As used herein, the term “pyrophosphatase”, also known as diphosphatase, is to be understood as acid anhydride hydrolases that act upon diphosphate bonds. The term preferably relates to inorganic pyrophosphatase which catalyzes the hydrolysis of inorganic pyrophosphate to form orthophosphate. Inorganic pyrophosphate is released when a nucleoside triphosphate is incorporated/polymerized into the growing chain. Pyrophosphate is an inhibitor of RNA polymerization and therefore, removal leads to an increase in RNA yield in IVT. Mg ions are necessary for catalytic activity of crystalline pyrophosphatase.
In a further aspect, pyrophosphatase may also be selected from the list comprising tobacco acid pyrophosphatase, which catalyses the hydrolysis of a phosphoric ester, various organic pyrophosphatases, which act upon organic molecules with the pyrophosphate group (but excluding triphosphatases that act on the final bond), thiamine pyrophosphatase.
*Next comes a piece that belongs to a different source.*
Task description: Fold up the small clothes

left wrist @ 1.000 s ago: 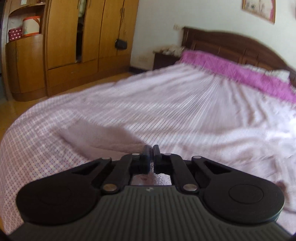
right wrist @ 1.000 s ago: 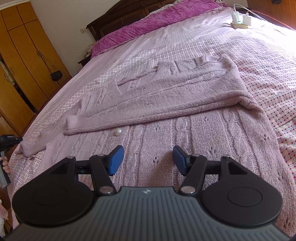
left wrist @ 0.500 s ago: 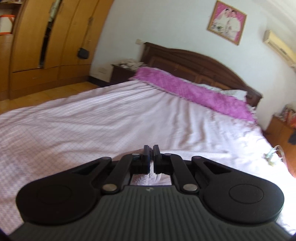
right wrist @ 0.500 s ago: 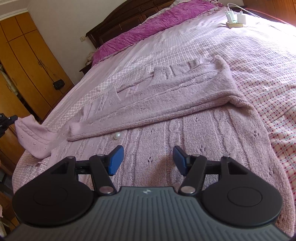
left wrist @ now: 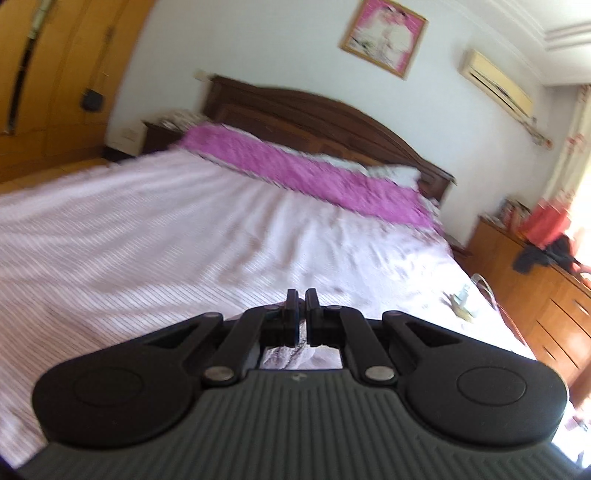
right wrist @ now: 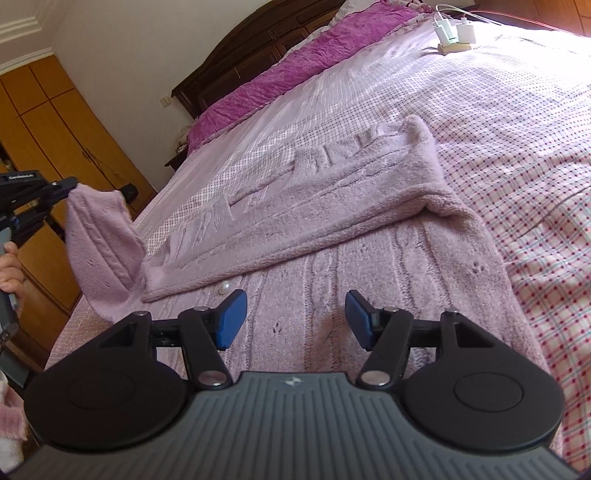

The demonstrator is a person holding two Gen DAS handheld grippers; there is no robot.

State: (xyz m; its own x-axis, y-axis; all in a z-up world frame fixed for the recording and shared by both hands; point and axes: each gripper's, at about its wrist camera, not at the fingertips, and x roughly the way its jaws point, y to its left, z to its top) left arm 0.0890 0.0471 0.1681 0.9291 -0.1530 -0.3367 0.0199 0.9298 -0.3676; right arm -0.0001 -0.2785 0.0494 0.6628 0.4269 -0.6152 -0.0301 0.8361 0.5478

In a specific embodiment of the present invention, said IVT transcription reaction is terminated by addition of a metal chelator such as selected from the list comprising: BAPTA (1,2-Bis(2- aminophenoxy)ethane-N,N,N',N'-tetraacetic acid), DFOA (Deferoxamine Mesylate), Dimethoxynitrophenamine (1-(2-Nitro-4,5-dimethoxyphenyl)-1 ,2-diaminoethane-N,N,N',N'- tetraacetic Acid), EDTA (ethylenediaminetetraacetic acid), EGTA (ethylene glycol-bisO- aminoethyl ether)-N,N,N',N'-tetraacetic acid), CDTA (1 ,2-cyclohexylenedinitrilo)tetraacetic acid), DPTA (diethylenetriaminepentaacetic acid), PIH (pyridoxal isonicotinoyl hydrazone), TPEN (N’- Tetrakis(2-pyridylmethyl)ethylenediamine)
In a specific embodiment, said IVT transcription reaction is terminated by addition of a metal chelator, such as EDTA.
As used herein, the term “EDTA” is to be understood as an aminopolycarboxylic acid acting as a scavenger for metal ions. This results in deactivation of metal-dependent enzymes, either as an assay for their reactivity or to suppress damage to DNA, proteins, and polysaccharides. In addition to metal ion chelation, EDTA also acts as a selective inhibitor against dNTP hydrolyzing enzymes such as Taq polymerase, dUTPase, MutT, etc.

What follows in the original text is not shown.